4. Critical acclaim: Despite the negative press around Musk, the Model 3 is getting fantastic reviews from fans and cynics alike.
Click here for Auto Express review
Click here for Clean Technica review
Click here for Top Gear review
Click here for Autocar review
Click here for Car Magazine review
Conclusion.. It's alive and well
Whilst Musk may seem more Professor Frankenstein at the moment, it appears the Model 3 has more in common with the iPhone in terms of product-market fit. Model 3’s are certainly not monsters. Tesla have designed a fantastic product that customers really want and the planet really needs. We are not Tesla shareholders **, nor Elon Musk acolytes. They have serious production and financing challenges ahead. But as sustainable investors, we aim to benefit from burgeoning EV demand by investing in companies that can capture value from the growth ahead. We are focused on niche, high quality suppliers to all of the EV manufacturers (including Tesla) as car buyers rush to go green.

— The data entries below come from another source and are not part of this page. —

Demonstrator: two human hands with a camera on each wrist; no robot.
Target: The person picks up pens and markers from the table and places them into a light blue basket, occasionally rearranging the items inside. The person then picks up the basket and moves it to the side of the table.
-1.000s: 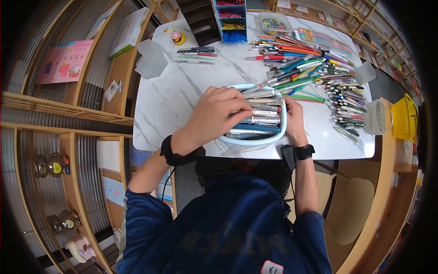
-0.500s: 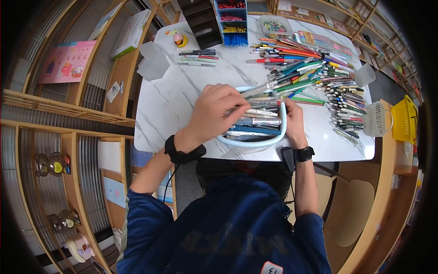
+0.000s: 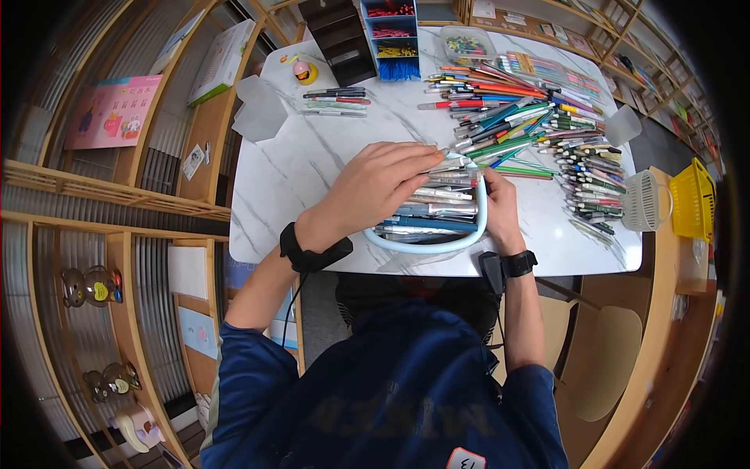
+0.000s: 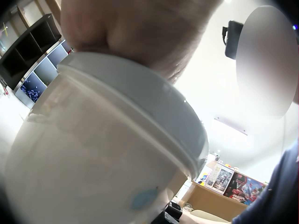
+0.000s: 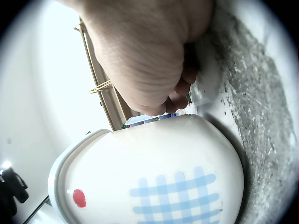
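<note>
A white container with a pale blue rim point(image 3: 482, 213) stands at the table's near edge, filled with pens point(image 3: 437, 211) lying crosswise. The left hand point(image 3: 375, 187) lies over its left and far side, fingers fairly straight and together, resting on the upper pens. The right hand point(image 3: 502, 207) grips the right side of the rim, thumb near the top. In the left wrist view the left hand point(image 4: 140, 32) is above the container's rim point(image 4: 135, 88); its fingertips are hidden. The right wrist view shows the right hand point(image 5: 140, 56) beside the container's wall point(image 5: 177, 158), fingers curled.
A large spread of pens and pencils point(image 3: 508, 117) covers the right of the table point(image 3: 273, 195). Several pens point(image 3: 336, 102) lie at the left, near a translucent holder point(image 3: 260, 109). Divided organizers point(image 3: 398, 51) stand at the back; white point(image 3: 644, 203) and yellow baskets point(image 3: 694, 199) are at the right.
The clear pen that stuck out past the far rim under the left hand has dropped lower. The left fingers have straightened over the pens; the container has shifted slightly left.
</note>
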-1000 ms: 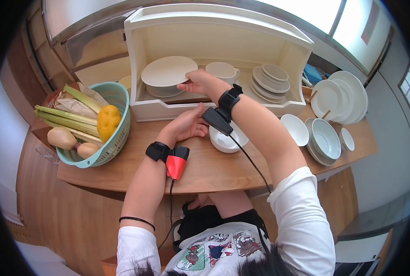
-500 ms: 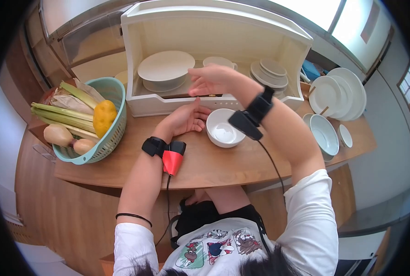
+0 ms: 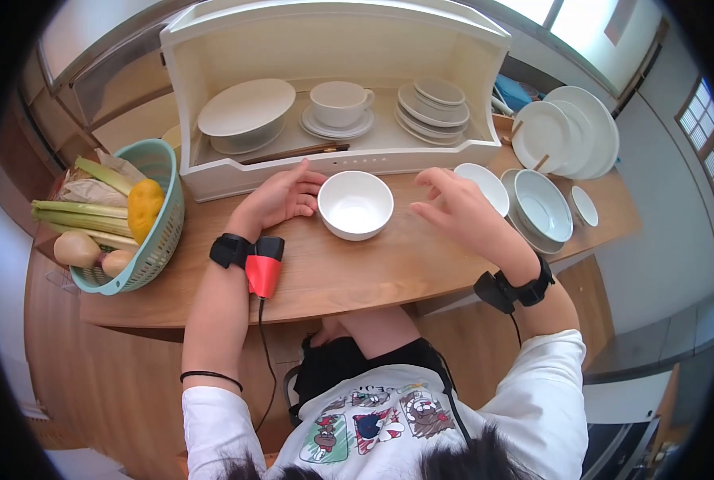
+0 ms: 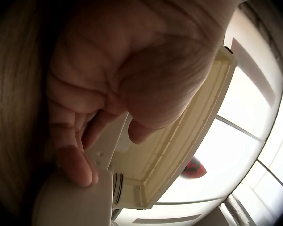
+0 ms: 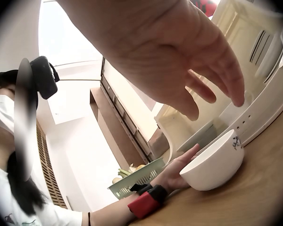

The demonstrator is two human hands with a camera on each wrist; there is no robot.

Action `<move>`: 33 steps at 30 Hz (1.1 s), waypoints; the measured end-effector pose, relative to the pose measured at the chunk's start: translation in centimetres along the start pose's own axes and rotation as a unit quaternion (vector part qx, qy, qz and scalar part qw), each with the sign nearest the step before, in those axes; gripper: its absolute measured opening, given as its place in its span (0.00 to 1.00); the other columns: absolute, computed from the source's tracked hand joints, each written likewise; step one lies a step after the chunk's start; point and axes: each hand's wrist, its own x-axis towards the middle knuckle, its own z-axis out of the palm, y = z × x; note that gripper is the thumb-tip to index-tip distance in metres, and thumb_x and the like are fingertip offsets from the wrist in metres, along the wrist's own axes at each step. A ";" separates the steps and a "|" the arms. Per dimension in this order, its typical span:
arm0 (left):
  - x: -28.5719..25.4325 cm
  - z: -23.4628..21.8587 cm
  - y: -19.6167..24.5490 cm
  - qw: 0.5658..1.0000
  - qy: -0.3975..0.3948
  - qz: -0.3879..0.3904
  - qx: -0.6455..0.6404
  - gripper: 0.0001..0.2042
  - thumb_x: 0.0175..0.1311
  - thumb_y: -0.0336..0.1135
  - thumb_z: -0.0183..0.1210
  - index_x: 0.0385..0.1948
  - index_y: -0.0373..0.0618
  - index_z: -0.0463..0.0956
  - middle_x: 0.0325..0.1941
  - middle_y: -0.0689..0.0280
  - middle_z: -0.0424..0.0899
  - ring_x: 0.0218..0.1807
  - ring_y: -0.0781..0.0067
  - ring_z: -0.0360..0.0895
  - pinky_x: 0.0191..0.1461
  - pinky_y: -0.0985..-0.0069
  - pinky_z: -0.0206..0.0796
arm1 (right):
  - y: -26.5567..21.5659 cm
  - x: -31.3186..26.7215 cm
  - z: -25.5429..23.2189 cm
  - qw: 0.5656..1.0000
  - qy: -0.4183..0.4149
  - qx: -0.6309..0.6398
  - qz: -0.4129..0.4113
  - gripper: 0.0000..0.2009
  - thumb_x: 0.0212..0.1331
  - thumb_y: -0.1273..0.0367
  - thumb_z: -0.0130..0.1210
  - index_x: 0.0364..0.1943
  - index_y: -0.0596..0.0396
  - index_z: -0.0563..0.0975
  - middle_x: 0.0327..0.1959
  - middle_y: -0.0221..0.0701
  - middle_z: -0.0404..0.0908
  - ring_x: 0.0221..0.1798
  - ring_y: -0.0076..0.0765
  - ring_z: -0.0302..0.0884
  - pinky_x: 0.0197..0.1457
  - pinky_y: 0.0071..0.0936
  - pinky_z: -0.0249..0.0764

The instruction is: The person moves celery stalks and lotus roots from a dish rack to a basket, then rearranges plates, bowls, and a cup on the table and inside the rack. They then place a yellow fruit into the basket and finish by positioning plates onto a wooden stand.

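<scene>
A white bowl stands upright on the wooden table between the two hands. My left hand rests at the bowl's left side, fingers loosely bent with the fingertips right at its wall; the left wrist view shows them against the white bowl. To the right of the bowl my right hand hovers with relaxed, slightly bent fingers and nothing in it. In the right wrist view the same bowl shows a small dark blue mark, below the dangling fingers of the right hand.
Behind stands a white cabinet holding stacked plates, a cup on saucers, small plates and chopsticks. A green basket of vegetables sits left. At right are bowls and racked plates.
My right hand has drawn back from the plate in the cabinet, moving right and toward me to beside the bowl. The left hand has stayed by the bowl. The head view has shifted slightly.
</scene>
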 end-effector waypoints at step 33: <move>0.0 0.8 -0.1 0.999 0.036 0.003 0.005 0.25 0.66 0.51 0.35 0.46 0.34 0.66 0.36 0.63 0.75 0.30 0.80 0.73 0.32 0.85 0.69 | 16.4 -14.5 -8.8 0.835 0.432 -0.181 0.288 0.16 0.49 0.69 0.56 0.42 0.61 0.70 0.41 0.41 0.72 0.42 0.45 0.72 0.42 0.33 0.70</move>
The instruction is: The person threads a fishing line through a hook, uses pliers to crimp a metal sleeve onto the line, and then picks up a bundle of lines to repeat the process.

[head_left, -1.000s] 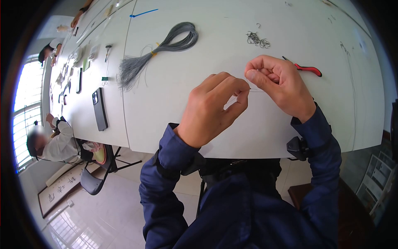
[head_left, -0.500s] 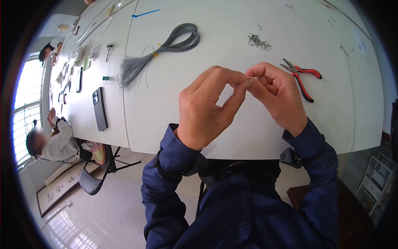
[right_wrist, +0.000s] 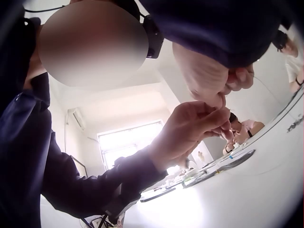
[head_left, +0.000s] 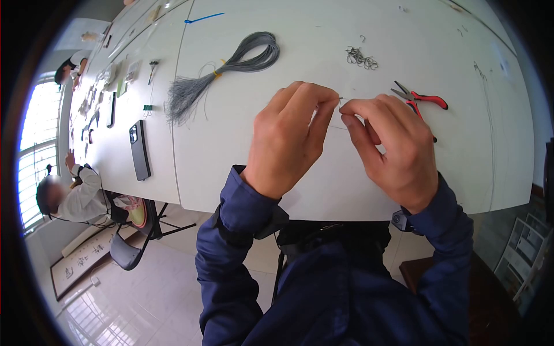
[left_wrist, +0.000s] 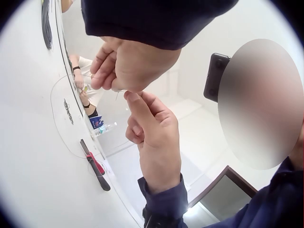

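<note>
Both hands pinch a thin wire (head_left: pixel 340 99) above the white table (head_left: pixel 242 150): left hand (head_left: pixel 288 138) at 9 o'clock, right hand (head_left: pixel 392 150) at 3, fingertips nearly touching; the wire trails toward 5 o'clock.

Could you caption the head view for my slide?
Both hands, left hand and right hand, pinch a thin wire above the white table.

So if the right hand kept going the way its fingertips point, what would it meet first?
Most likely the left hand: the right hand points its pinching fingertips at the left's, almost touching over the thin grey wire. Depth is uncertain.
</note>
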The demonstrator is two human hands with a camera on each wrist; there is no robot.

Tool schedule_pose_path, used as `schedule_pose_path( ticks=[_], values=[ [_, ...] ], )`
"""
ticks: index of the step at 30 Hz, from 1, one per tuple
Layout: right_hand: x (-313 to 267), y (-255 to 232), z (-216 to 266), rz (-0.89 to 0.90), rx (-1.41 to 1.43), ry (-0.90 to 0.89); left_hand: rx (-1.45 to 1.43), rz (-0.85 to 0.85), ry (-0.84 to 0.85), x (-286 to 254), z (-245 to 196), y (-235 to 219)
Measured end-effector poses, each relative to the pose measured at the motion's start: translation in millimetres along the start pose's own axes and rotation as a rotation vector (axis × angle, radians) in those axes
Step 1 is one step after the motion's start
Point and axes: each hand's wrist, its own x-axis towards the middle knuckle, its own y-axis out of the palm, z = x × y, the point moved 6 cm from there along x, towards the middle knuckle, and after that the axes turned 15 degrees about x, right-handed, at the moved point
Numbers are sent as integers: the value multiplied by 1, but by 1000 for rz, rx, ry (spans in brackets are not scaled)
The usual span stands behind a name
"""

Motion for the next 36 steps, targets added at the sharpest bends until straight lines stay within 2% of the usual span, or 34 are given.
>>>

But either way where we’re going it's clear we do need 3’s after-all – Exponential Growth.. as easy as 1,2,4
**note we are now Tesla shareholders in the Kames Global Sustainable Equity fund having built a meaningful position between January and July 2019. Q3 2018 results were the catalyst for doing more work on the company. It is a high conviction top 10 position as at date of this publication.
Appendix
Quotes regarding Model 3 demand from the recent Tesla Q218 Conference call:
“The result you’re seeing is that the Model 3 market share has surpassed all competitor premium, mid-sized sedans combined. So Model 3 market share is now a majority. July was a majority of all premium sedans. That trend is, we think, likely to continue.” Elon Musk
“We’re also getting great feedback on the Model 3 from our customers, and we’re now delivering the performance dual-motor and all-wheel drive versions. And the Model 3 reviews are outstanding, [we] really couldn’t ask for better reviews from some of the toughest critics in the world.” Elon Musk
“…the thing that we’re recognizing is that the more Model 3s we deliver to the field, it’s actually causing viral growth of our sales. So we deliver our Model 3 to somebody, they love it, they tell all their friends, they are actually — really, our customers are our primary sales force. They love their car and take their friends for a drive, and that’s the thing that fundamentally drives our sales.” Elon Musk
“This is very interesting. So we looked at what people who are buying Model 3 cars in the United States are trading in. What we found is throughout this year, from January to July, the top 5 non-Tesla cars people are trading in to get into a Model 3, they are Toyota Prius, BMW 3 Series, Honda Accord, Honda Civic and Nissan Leaf.” Robin Ren (Head of Sales)
“Yes, they are surprising because they are not the traditional premium sedans. They are actually — many of them are mainstream midsized sedans.” Elon Musk
NOT AN INVESTMENT RECOMMENDATION. NOT INTENDED AS A FINANCIAL PROMOTION.